Given this, our simple semi-empirical model fitted all the historical data to the double Gaussian with only about 20% error. I don't try to hide from the fact that our 1999 predictions were too low by a factor of ~10. However, by rejecting only the 1833 ZHR, we can fit all the other storms (1866, 1867, 1869, 1966, 1999) with much the same accuracy. Only 1867 is discrepant by a factor of 3 and this fit makes Brown's 1833 ZHR too low by a factor of 2 (meaning 1833 and 1966 would have similar ZHRs by our model).
- The Leonids contain many young dust trails
- The geometry of the encounter with a dust trails requires detailed dynamical calculation
- The profile of a dust trail must be known to allow the ZHR to be calculated.
- Our semi-empirical approach requires historical data to define the profile, but the data is limited.
- Following 1999, one solution to our poor ZHR prediction was to reject the 1833 storm ZHR (or to double it).
- The new fit, including 1999, makes almost no change to our 2001 and 2002 predictions, as the width of our Gaussian fit has increased whereas the peak intensity has remained much as before.

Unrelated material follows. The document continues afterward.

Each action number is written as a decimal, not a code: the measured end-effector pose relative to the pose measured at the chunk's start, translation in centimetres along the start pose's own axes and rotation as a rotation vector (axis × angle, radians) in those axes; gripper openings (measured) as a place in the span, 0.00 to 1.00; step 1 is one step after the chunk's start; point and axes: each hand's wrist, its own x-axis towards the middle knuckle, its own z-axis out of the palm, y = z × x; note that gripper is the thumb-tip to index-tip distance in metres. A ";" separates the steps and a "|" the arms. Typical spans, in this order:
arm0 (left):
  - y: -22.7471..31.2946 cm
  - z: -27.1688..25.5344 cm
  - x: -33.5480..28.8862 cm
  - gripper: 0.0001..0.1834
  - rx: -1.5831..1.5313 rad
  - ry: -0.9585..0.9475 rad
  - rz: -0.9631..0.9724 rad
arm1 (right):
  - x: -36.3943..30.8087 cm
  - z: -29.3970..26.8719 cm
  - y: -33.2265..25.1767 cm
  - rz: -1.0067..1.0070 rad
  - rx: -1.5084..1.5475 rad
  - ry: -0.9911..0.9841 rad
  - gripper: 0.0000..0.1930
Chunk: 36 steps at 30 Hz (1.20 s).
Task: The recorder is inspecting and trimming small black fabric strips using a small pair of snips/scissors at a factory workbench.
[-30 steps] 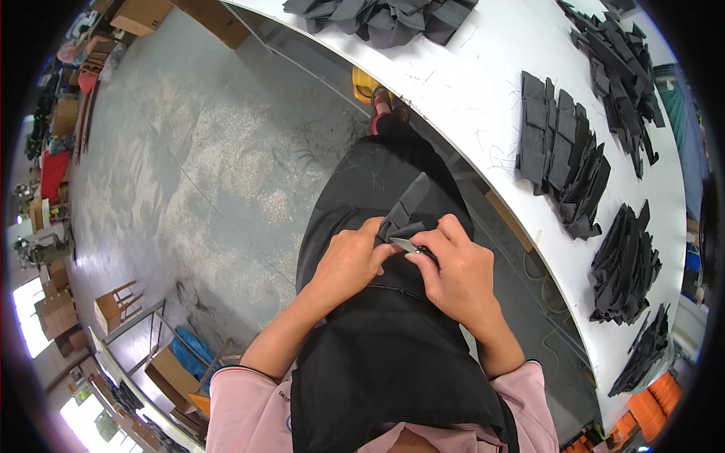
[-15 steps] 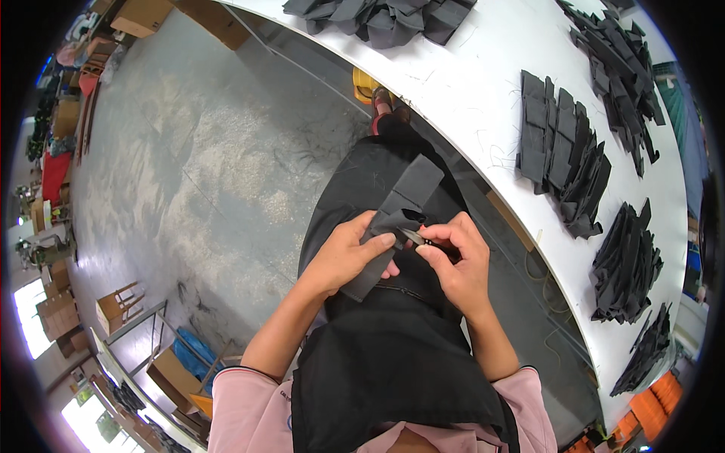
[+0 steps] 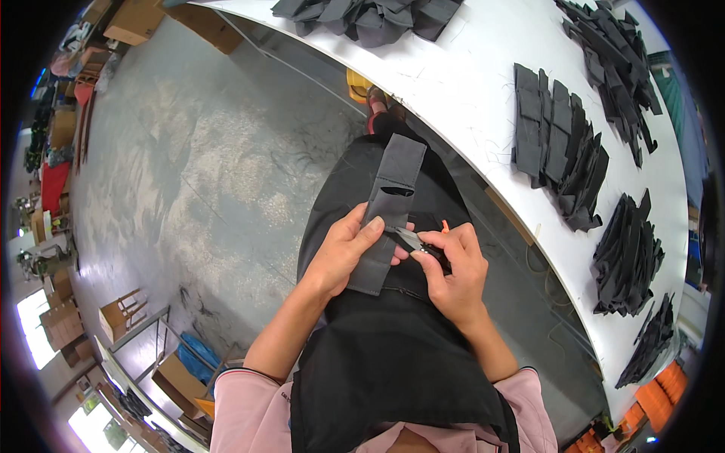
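I'm apparently trimming the long, flat, dark-grey fabric strip (image 3: pixel 400 162) above my black cloth apron (image 3: pixel 393 355), left thumb on top pinching it against fingers beneath. My right hand (image 3: pixel 459 268) is pinching a small, pointed metal cutter (image 3: pixel 404 238) at its edge; next move is probably calling for a steady strip. Both forearms are converging over the apron, left hand (image 3: pixel 341 253) to its left side, right to its right.

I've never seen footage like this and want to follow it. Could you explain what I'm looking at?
There's no machine: these are a person's bare hands, seen from above through a wide fisheye camera worn on the head, which bends straight edges. The left hand holds a dark grey strip above a black apron. The right hand holds a small tool with a metal tip at the strip's edge. On the white table lie piles of similar dark pieces.
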 end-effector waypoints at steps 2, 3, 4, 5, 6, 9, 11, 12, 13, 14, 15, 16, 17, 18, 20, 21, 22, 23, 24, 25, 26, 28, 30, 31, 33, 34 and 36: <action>-0.1 0.1 -0.1 0.21 0.001 -0.001 0.010 | 0.0 0.2 0.0 -0.034 -0.013 0.012 0.11; 0.0 0.2 -0.1 0.21 0.002 0.001 0.011 | 0.0 0.2 -0.1 -0.037 -0.049 -0.012 0.12; 0.0 0.3 0.0 0.21 0.001 0.003 0.014 | 0.1 0.2 -0.1 -0.041 -0.085 -0.038 0.12; 0.0 0.4 0.0 0.21 0.001 0.006 0.017 | 0.2 0.2 -0.1 -0.043 -0.082 -0.039 0.12; 0.0 0.5 -0.1 0.21 0.001 0.009 0.017 | 0.2 0.1 -0.2 -0.071 -0.117 -0.036 0.12; -0.1 0.7 -0.2 0.21 0.054 0.020 0.035 | 0.0 0.2 -0.3 -0.085 -0.143 -0.039 0.11; -0.4 0.5 0.0 0.20 0.021 0.026 0.017 | -0.1 0.3 -0.1 -0.070 -0.136 -0.045 0.11; -0.5 0.4 0.1 0.20 -0.011 0.030 0.000 | 0.0 0.4 0.0 -0.041 -0.047 -0.050 0.11; -0.5 0.4 0.0 0.20 -0.012 0.031 0.000 | 0.0 0.4 0.2 -0.012 0.041 -0.055 0.11; -0.4 0.4 0.0 0.20 -0.005 0.030 -0.012 | 0.0 0.4 0.5 -0.012 0.041 -0.056 0.11; -0.3 0.4 -0.1 0.20 0.000 0.030 -0.023 | 0.0 0.3 0.8 0.038 0.113 -0.032 0.11; -0.3 0.3 0.0 0.20 -0.002 0.030 -0.025 | -0.1 0.3 1.0 0.088 0.185 -0.008 0.11; -0.2 0.2 0.0 0.19 -0.010 0.036 -0.013 | -0.2 -0.2 0.4 0.157 0.083 -0.019 0.10; -0.1 0.2 0.0 0.18 -0.016 0.041 -0.001 | -0.1 -0.5 0.1 0.158 0.081 -0.018 0.10; -0.2 0.2 0.0 0.19 -0.035 0.037 0.009 | -0.1 -0.9 -0.3 0.058 0.009 -0.025 0.11; -0.1 0.2 0.0 0.19 -0.048 0.041 0.002 | -0.1 -0.8 -0.2 0.058 0.009 -0.025 0.11; -0.1 0.2 0.0 0.20 -0.061 0.044 -0.004 | 0.0 -0.6 -0.1 0.017 -0.023 -0.024 0.11; 0.0 0.3 0.1 0.20 -0.060 0.043 -0.004 | 0.1 -0.4 -0.1 -0.024 -0.054 -0.024 0.12; 0.0 0.3 0.1 0.20 -0.070 0.050 -0.014 | 0.3 -0.2 -0.1 -0.025 -0.053 -0.024 0.12; 0.0 0.4 0.1 0.19 -0.079 0.057 -0.023 | 0.6 0.1 -0.1 -0.072 -0.084 -0.036 0.12; 0.0 0.3 0.1 0.19 -0.079 0.058 -0.021 | 0.8 0.2 -0.2 -0.119 -0.115 -0.047 0.12; -0.1 0.3 0.2 0.18 -0.079 0.060 -0.034 | 0.9 0.1 -0.4 -0.138 -0.149 -0.053 0.12; 0.0 0.3 0.2 0.17 -0.090 0.053 -0.031 | 0.9 -0.3 -0.5 -0.159 -0.185 -0.057 0.12; 0.0 0.4 0.1 0.17 -0.101 0.047 -0.029 | 0.5 -0.7 -0.4 -0.086 -0.102 -0.043 0.11; -0.1 0.0 0.1 0.17 -0.078 0.024 -0.001 | 0.3 -1.5 -0.3 0.052 0.068 0.027 0.09; -0.2 0.0 0.0 0.18 -0.058 0.005 0.024 | 0.7 -1.7 0.3 0.062 0.105 0.071 0.11; -0.1 0.2 -0.3 0.20 -0.021 -0.018 0.042 | 1.4 -1.5 0.8 0.123 0.097 0.112 0.13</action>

My critique of other methods of storm prediction (including Ferrin's) was sent to this list in early November. The only other approach than dust trail modelling, that I see could work is the detailed dynamical modelling of the Leonid stream as a whole by Peter Brown and colleagues. The only current limitation with his study appears to be a lack of computer power. If the number of dust particles he integrates were to be increased by about a factor of 1,000 it would be possible to look at the integrated flux in a bin size much closer to the Earth rather than the 0.002 AU he is currently using. As stated above, dust trails vary in flux by a factor of ~100 over ~20 Earth radii (~0.0009 AU) in their radial profile, so a much smaller bin size than 0.0020 AU is required to prevent contamination by outlying dust trails that do not intersect the Earth. Given this extra computer power, I believe Brown's approach will be more valuable, in that it would not only include the dust trails (present by default without specific modelling of their profiles) but also the background. In other words, Brown's work will give a meaningful prediction in ANY year. The dust trail model looks only at storms and outbursts, which is a topic of specific interest, but cannot say anything about the background.
Robert H. McNaught
(4 october 2000)
In a message dated 9/29/00 12:58:51 PM Eastern Daylight Time, email@example.com writes:
<< I wanted also to ask if there were more accurate estimations of the ZHR of the 2000 Leonids peak. Because if I refered to the NASA site it can be of 30 according to David Asher and Rob McNaught to 215 or 700 for Esko Lyytinen and Tom Van Flandern for the first peak at 7:50 or 7:51 UT, and it can be of 20 or 700 respectively for the second peak at 3:40 or 3:44 UT. So, I'd like to know if the analyse of the 1999 Leonids storm had permits to precise the estimations. >>
At last weekend's 10th annual Connecticut Star Party in Colebrook, I announced my own "take" on this year's Leonid shower. I think it is interesting to note that this year's display has a potential to be rather unique in the recent (modern) history of Leonid annals. At least within the past few hundred years, we have never had a scenario where very strong Leonid displays have occurred on consecutive nights. Perhaps the closest we've had to such a circumstance were the Leonids of 1961, when Perseid-type activity (ZHR = ~50) was noted by assiduous observers on November 16 and 17. As we all know, the most significant Leonid activity is usually confined to just one night.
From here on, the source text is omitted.